Task prompt
Copy every line of the data exactly, keeping out any picture.

Information shown

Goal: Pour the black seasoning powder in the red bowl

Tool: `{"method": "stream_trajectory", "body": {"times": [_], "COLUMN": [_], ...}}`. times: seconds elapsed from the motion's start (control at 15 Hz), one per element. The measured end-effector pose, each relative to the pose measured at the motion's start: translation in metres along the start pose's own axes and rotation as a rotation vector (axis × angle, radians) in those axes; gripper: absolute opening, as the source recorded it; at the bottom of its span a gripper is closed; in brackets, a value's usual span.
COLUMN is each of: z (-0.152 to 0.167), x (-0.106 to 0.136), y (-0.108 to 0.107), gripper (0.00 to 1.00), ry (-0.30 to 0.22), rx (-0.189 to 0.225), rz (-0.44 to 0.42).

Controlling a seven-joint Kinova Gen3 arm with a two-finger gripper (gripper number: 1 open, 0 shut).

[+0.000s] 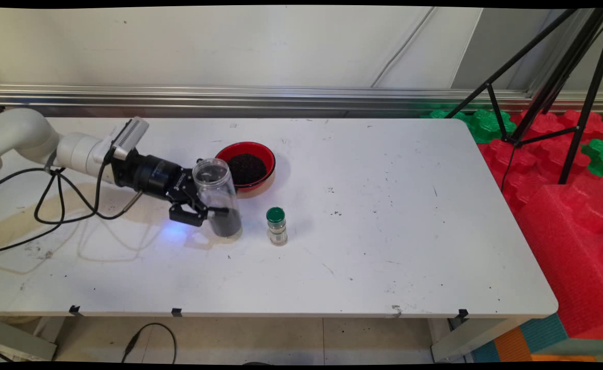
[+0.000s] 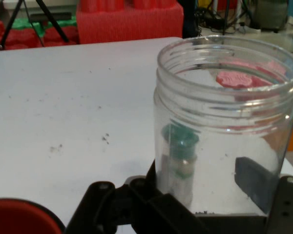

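Toward the left half of the white surface (image 1: 363, 205), we see the black tool (image 1: 205, 209) clamped on a clear plastic jar (image 1: 218, 198), its fingers pressed against the jar's lower sides. We find the jar upright and lidless, with a dark granular fill in its bottom part, standing just in front of a red bowl (image 1: 250, 156) that holds more of the same dark grains. Just to the jar's right, apart from it, we note a small spice bottle (image 1: 277, 226) with a green cap, which also shows through the jar's wall in the hand view.
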Motion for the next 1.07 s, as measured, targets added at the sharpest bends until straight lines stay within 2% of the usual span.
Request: {"method": "stream_trajectory", "body": {"times": [0.73, 1.07], "z": [-0.005, -0.005], "x": [0.044, 0.063], "y": [-0.022, -0.037], "gripper": [0.00, 0.00], "ry": [0.050, 0.070], "rx": [0.065, 0.112], "rz": [-0.013, -0.016]}}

Response
Goal: Pour the black seasoning powder in the red bowl

Tool: `{"method": "stream_trajectory", "body": {"times": [_], "COLUMN": [_], ...}}`. times: seconds elapsed from the motion's start (control at 15 Hz), one per element. The measured end-effector pose, each relative to the pose measured at the motion's start: translation in metres along the start pose's own axes and rotation as a rotation vector (axis × angle, radians) in those axes; gripper: absolute opening, as the source recorded it; at the bottom of its span a gripper is closed; in brackets, a value's usual span.
COLUMN is each of: z (-0.152 to 0.167), x (-0.106 to 0.136), y (-0.108 to 0.107), gripper (0.00 to 1.00), ry (-0.30 to 0.22), rx (-0.189 to 0.225), rz (-0.44 to 0.42).

Controlling a seven-joint Kinova Gen3 arm with a two-finger gripper (gripper number: 1 open, 0 shut).

[+0.000s] 
[+0.000s] 

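Toward the left half of the white surface (image 1: 363, 205), we see the black tool (image 1: 205, 209) clamped on a clear plastic jar (image 1: 218, 198), its fingers pressed against the jar's lower sides. We find the jar upright and lidless, with a dark granular fill in its bottom part, standing just in front of a red bowl (image 1: 250, 156) that holds more of the same dark grains. Just to the jar's right, apart from it, we note a small spice bottle (image 1: 277, 226) with a green cap, which also shows through the jar's wall in the hand view.
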Motion for the next 1.07 s, as measured, targets added at the sharpest bends until straight lines stay within 2% of the usual span.
Request: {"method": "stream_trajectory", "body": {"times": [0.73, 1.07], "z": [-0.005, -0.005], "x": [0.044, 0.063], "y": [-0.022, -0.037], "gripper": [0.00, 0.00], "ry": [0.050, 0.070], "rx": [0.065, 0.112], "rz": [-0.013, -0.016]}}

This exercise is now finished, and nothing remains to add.